A word-for-word transcript of the closing lines is required: from the one with "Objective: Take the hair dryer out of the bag" through the final line of the data.

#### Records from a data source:
--------

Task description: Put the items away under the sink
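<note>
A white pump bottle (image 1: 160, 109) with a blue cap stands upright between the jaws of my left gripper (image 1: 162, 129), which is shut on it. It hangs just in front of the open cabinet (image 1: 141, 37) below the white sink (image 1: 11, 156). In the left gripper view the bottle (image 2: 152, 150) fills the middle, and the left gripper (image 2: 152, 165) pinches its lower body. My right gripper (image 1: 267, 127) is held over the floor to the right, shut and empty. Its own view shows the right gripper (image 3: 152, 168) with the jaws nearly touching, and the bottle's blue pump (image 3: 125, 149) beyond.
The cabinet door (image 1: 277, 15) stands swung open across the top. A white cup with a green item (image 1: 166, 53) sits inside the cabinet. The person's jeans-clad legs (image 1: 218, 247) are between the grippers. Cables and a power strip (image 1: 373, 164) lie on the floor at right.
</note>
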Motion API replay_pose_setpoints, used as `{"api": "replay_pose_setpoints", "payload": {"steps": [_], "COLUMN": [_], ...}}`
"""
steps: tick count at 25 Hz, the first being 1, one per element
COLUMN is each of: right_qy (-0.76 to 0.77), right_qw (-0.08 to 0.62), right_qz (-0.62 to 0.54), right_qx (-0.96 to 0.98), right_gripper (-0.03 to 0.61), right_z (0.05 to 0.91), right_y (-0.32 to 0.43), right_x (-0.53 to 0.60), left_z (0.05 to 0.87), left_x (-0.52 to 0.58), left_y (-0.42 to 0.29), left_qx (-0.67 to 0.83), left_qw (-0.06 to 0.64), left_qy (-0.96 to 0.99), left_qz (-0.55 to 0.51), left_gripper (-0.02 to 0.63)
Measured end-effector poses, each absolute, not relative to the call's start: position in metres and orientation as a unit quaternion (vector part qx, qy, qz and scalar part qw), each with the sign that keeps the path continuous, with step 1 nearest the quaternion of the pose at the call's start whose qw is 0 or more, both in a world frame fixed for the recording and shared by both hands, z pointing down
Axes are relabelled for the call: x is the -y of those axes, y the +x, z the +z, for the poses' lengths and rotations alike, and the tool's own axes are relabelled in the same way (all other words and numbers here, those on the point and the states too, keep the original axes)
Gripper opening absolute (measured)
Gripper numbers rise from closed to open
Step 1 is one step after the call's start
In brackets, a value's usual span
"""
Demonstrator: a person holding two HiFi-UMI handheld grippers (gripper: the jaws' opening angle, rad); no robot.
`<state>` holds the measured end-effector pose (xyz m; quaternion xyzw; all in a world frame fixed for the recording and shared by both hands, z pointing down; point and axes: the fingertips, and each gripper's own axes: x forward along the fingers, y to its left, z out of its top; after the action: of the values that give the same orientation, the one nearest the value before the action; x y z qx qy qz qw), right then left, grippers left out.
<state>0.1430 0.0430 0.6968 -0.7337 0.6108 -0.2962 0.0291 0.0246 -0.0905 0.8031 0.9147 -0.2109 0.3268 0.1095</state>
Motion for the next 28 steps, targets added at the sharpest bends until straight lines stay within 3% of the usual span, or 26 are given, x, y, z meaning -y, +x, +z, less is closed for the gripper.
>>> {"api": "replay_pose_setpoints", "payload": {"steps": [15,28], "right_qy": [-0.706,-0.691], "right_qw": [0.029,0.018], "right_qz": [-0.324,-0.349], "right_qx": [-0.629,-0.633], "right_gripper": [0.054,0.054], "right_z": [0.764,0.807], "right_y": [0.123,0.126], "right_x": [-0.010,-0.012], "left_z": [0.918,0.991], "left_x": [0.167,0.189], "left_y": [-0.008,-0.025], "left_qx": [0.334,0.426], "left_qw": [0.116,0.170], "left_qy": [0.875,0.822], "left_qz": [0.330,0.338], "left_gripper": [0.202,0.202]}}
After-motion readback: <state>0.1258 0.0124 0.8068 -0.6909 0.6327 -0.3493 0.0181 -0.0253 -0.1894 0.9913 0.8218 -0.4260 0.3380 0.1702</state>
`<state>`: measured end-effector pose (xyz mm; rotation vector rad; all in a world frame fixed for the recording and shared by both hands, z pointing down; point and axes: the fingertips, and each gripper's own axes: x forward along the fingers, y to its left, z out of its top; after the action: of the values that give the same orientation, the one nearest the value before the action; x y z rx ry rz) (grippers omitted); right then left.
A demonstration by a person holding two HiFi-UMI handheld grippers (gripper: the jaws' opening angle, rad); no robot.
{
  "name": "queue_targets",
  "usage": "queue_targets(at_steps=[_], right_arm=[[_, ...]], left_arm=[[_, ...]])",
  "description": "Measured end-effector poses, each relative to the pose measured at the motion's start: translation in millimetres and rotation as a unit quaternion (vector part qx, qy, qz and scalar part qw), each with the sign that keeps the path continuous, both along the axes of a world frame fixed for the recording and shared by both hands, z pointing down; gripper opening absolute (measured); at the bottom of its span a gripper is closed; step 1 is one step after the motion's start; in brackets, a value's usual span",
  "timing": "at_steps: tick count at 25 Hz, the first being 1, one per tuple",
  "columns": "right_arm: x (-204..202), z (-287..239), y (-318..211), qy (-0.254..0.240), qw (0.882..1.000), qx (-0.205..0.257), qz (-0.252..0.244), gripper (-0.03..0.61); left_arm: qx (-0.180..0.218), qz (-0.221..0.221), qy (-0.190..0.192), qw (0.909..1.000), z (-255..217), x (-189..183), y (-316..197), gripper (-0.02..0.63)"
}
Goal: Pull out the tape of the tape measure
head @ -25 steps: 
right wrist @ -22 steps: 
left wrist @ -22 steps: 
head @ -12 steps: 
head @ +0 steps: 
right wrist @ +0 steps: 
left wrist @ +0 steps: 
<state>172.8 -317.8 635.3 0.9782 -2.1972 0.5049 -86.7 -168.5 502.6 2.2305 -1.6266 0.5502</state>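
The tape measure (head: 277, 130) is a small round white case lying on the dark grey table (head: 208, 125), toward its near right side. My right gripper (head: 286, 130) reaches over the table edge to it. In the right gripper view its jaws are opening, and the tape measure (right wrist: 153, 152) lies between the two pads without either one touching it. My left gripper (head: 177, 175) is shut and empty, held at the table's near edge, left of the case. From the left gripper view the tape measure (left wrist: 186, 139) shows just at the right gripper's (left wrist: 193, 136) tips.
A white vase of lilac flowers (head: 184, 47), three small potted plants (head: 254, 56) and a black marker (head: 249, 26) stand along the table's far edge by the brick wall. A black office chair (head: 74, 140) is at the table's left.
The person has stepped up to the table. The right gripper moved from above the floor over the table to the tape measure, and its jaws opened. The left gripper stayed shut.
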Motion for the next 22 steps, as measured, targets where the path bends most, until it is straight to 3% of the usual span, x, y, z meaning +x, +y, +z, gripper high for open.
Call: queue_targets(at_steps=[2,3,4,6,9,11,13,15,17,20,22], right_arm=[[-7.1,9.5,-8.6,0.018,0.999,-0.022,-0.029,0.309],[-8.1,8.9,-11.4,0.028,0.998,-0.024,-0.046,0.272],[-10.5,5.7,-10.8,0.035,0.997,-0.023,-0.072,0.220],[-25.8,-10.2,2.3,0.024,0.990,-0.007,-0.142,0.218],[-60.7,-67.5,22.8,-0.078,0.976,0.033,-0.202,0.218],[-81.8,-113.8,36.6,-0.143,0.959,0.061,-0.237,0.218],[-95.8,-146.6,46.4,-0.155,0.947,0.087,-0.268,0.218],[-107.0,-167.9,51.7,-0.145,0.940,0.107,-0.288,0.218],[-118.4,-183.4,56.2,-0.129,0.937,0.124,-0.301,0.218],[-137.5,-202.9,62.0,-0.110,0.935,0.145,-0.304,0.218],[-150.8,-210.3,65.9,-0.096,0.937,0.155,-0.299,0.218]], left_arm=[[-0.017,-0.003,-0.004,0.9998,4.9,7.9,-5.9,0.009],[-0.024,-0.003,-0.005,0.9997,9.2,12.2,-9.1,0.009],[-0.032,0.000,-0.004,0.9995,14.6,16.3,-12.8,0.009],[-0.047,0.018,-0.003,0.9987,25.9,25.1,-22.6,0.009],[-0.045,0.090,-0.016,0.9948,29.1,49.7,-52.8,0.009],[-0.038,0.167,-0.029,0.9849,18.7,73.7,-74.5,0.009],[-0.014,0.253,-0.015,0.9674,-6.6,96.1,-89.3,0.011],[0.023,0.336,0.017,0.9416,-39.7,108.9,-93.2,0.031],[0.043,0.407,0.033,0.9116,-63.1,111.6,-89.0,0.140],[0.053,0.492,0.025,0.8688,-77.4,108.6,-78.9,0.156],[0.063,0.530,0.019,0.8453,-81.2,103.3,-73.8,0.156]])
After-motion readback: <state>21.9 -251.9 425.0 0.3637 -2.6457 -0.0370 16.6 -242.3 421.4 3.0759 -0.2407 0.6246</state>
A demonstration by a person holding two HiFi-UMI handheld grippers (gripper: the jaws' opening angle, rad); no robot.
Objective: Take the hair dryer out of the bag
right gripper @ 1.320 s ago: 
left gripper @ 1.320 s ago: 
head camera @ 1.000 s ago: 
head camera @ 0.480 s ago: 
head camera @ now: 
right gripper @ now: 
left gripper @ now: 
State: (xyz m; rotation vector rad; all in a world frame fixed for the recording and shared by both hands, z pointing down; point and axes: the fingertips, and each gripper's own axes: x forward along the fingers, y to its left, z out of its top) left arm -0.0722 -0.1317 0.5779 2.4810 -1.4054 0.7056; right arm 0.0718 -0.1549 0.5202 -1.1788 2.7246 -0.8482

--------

#### EXERCISE RESULT:
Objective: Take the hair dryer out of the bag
right gripper @ 1.320 s ago: 
left gripper @ 1.320 s ago: 
head camera @ 1.000 s ago: 
head camera @ 0.480 s ago: 
head camera @ now: 
right gripper @ now: 
left gripper @ now: 
State: (xyz m; rotation vector rad; all in a world frame fixed for the recording and shared by both hands, z pointing down; point and axes: the fingertips, and each gripper's own axes: x forward along the fingers, y to its left, z out of its top) left arm -0.0722 -0.1317 0.5779 2.4810 -1.4054 0.7056; right arm 0.0718 -0.1549 0.5202 -1.1788 2.7246 -0.8482

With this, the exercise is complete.